ODZ buildings turned residence rejected permit
In its assessment, the Tribunal held that it was not convinced that the residence was legally established, adding that a planning application is required to ‘divide a residence in two'
At issue was a planning application to sanction an agriculture store which, according to applicant, was built prior to 1994. The building in question was situated in Cirkewwa, outside the development zone of Mellieha.
Following a thorough assessment, the Commission turned down applicant’s request on the following grounds:
- The building was found to have being used as a dwelling and not an agricultural store as indicated by applicant in his proposal. Besides, the site featured a number of structures which were not shown on the plans submitted by applicant’s architect;
- Applicant was not a registered farmer and his genuine intentions were thus being contested;
- The buildings on site had been ‘rendered and painted, fitted with large aluminium apertures, external lighting and overlying water tanks’. Moreover, the buildings were not constructed of recyclable material as required by policy. As a result, the proposal was not in line with Rural Objective 4 of the Strategic Plan for Environment and Development 2015, which policy objective seeks to protect and enhance the positive qualities of the landscape and the traditional components of the rural landscape.
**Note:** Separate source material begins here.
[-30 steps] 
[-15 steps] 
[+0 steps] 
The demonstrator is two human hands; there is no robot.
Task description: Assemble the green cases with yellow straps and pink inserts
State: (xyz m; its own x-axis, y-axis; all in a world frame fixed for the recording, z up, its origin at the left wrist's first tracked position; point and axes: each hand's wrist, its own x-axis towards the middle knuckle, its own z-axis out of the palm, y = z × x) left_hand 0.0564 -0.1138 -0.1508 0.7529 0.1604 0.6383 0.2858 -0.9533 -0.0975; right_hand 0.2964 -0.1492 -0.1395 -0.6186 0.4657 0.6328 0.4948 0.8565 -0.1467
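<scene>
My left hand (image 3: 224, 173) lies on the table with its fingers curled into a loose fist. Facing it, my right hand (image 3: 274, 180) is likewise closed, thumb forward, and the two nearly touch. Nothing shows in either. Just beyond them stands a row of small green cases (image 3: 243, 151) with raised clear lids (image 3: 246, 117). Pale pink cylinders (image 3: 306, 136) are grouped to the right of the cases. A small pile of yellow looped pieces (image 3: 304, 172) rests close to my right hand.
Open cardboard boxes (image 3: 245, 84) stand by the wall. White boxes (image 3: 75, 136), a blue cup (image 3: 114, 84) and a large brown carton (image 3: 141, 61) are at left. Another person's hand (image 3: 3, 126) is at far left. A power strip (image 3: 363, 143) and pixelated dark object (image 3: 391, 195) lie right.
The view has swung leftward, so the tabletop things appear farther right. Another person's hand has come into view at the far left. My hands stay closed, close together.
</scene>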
In reaction, applicant lodged an appeal before the Environment and Planning Review Tribunal, insisting that permission should have been granted permission. In his preliminary arguments, applicant (now, appellant) argued that the buildings which were not shown on plans consisted of ‘a pre-1994 farmhouse as visible on the 1994 aerial photo’, which building was subsequently divided into two dwellings by the siblings after their parents passed away. While admitting that the building was extended without planning permission, appellant submitted that no such permission was required at the time. With regard to the unauthorised concrete passageway and the aluminum apertures, appellant submitted that these issues could be ‘easily resolved’.
In reply, the Authority rebutted that, in his application, applicant had made specific reference to an agriculture store. To this end, appellant could not request the Authority to sanction a residence midway in the application process. The Tribunal was reminded that a planning proposal cannot be altered once an application was validated since material changes are not permitted thereafter. [Regulation 12(5) of the Development Planning (Procedure for Applications and their Determination) Regulations, 2016]. Moreover, the Authority observed that ‘appellant was willing to submit a revised proposal at this stage and include design issues that are material to the application’ implying that ‘the Authority was correct in refusing the application.’
In its assessment, the Tribunal held that it was not convinced that the residence was legally established, adding that a planning application is required to ‘divide a residence in two’. Moreover, the Tribunal observed that the site photos showed a situation which was not reflected on the submitted plans and the application could thus not be processed further. Either way, the Tribunal noted that appellant was in possession of only two tumoli of land and was not therefore entitled to build an agricultural store, let alone a residence. Against this background, the appeal was rejected.